128  

Два кило сахара. Пачка соли, пакеты перца и лаврового листа.

Сгущенное молоко — два литра! Пять банок, или одна двухкилограммовая.

Изюм, сухофрукты, кило дешевого печенья, полкило карамели.

И еще хлеб. Килограммовыми казенными буханками. Десять черного, шесть серого и восемь белого. От листа хлебных карточек отрезали квадратик с печатью, и детишки шли с ним в продсклад. Хлеб был свежий из своей пекарни. Можно было взять полбуханки, тогда кладовщик резал карточку по диагонали пополам.

Нет, офицер отдаленных районов жил в голодной стране безбедно.

Перевод

Переводили часто. Процедура переезда была отработана. Вся мебель оставалась — КЭЧевская (коммунально-эксплуатационная часть), собственность гарнизона. Железные кровати, фанерные шкафы, стол и табуреты прочного дерева, все со штампами.

Вещи укладывались в картонки из-под продуктов 40х40х30 см и увязывались бельевой веревкой с перехватами и удобной ручкой. Десяток таких картонок ставился в «студебеккер», и мы помещались в кабину к водителю, держа кошку.

Даже тысяча километров делалась за сутки от двери до двери. Отец менялся за рулем с водителем, они спали по очереди.

Новые назначения от раза до раза тянулись к цивилизации. Мы поднимались даже до уровня райцентра с десятитысячным населением. Шесть улиц, несколько магазинов, две средние школы — и вокзал. Да Дом культуры и райком партии.

К мерзостям цивилизации следует отнести такое изобретение, как детский сад.

Детский сад

Самым примечательным в детском саду было коллективное сидение на горшках.

— А Тамара Федоровна говорила, когда девочки сидят, мальчикам нельзя заходить! — встречал нас в дверях благонравный хор.

И мальчики плясали чечетку, подвывая в ритме баю-бай.

Остальное было тоже не все слава богу. Приказ спать, когда не спится, и вставать, когда заснулось, сильно раздражало всех.

На наше несчастье, заведующая прочла книгу о детском питании. Лучше бы у нас была слепая заведующая. Эта приказала не давать нам пить перед обедом.

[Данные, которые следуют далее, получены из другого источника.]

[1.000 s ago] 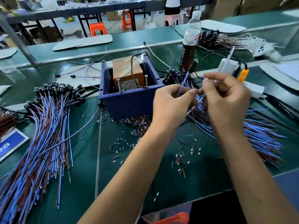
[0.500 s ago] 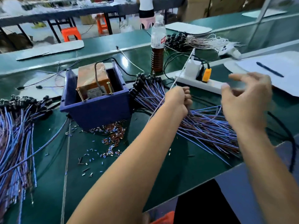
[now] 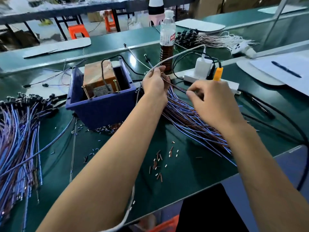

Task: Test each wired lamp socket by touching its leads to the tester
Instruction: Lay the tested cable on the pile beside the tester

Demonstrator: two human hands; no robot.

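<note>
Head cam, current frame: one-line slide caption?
Left hand grips a lead while right hand picks at the wired socket pile, beside the blue tester box.

Both arms reach out over the green bench [image 3: 184,178]. The left hand [image 3: 154,84] pinches a thin brown lead [image 3: 175,87] near the top of the right-hand wire bundle [image 3: 192,119], and the right hand [image 3: 215,104] pinches the same lead further down. Just left of them sits the blue box [image 3: 100,108] holding the brown tester [image 3: 98,76], two screws standing up at its front. A second bundle of blue and brown wires [image 3: 20,134] fans over the bench's left side. Snipped bits of insulation [image 3: 158,163] lie scattered between the arms.
</note>
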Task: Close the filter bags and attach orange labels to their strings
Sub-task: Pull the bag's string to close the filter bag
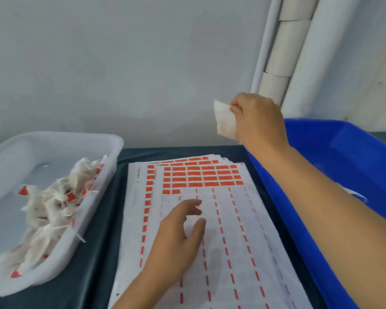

Потные после прогулки, мы бросались к графину, он был пуст; обед не лез в горло.

Мы наябедничали родителям, они развили деятельность, заведующую взгрели и она возненавидела подлых маленьких тварей.

В книге по закаливанию она прочитала, что у детей отличный иммунитет, и прогулки в холодную погоду им не только не вредят, но благотворны для здоровья. После чего в промозглый морозец нам велено было гулять полтора часа.

Мы гуляли в огороженном загоне. Воспитательницы ушли греться. На детские просьбы дверь не открывалась. Девочки стали тихо плакать. Потом они стали громко плакать. Потом собрались под окном и зарыдали благим матом!

Воспитательница отворила дверь. Мы бросились с радостным и оскорбленным воплем. Ничего подобного. В лучших традициях сексорасизма девочек впустили, а мальчикам приказали гулять дальше.

Наше отчаянье стало мрачным и злобным. Мы собрались в углу забора перед улицей и стали ругаться солдатскими словами. Это не помогало, хотя из-за забора раздавались возмущенные женские голоса.

И тогда, повинуясь неведомому импульсу, мы запели. Мы пели самую протестную из песен, которую знали. Самую непоощряемую, хулиганскую и неприличную. Собственно, мы только одну такую и знали.

  • Цыпленок жареный! Цыпленок пареный!
  • Пошел на речку погулять!
  • Его поймали! Арестовали!
  • Велели паспорт показать!! —

надрывались мы что было мочи. Над забором стали подпрыгивать лица. Вдохновенный детский хор за забором на морозе — воспринимался дико.

  • А он заплакал!
  • В штаны накакал!
  • Пошел на речку их стирать! —

орали мы как резаные самую неприличную строчку. Голоса срывались со звона в хрип. Мы маршировали на месте, сильно топая и маша руками.

Когда цыпленок накакал в радиусе слышимости раз в тридцатый, на крыльцо выскочила заведующая.

— А ну-ка прекратите немедленно, хулиганы! — закричала она.

Подпрыгивающие над забором лица хохотали.

Мы поддали жару, мы спелись, мы вопили, как перепившийся хор Советской Армии:

  • А он заплакал!!!
  • В штаны — накакал!!!

— А ну-ка немедленно всем зайти в помещение! — кричала заведующая.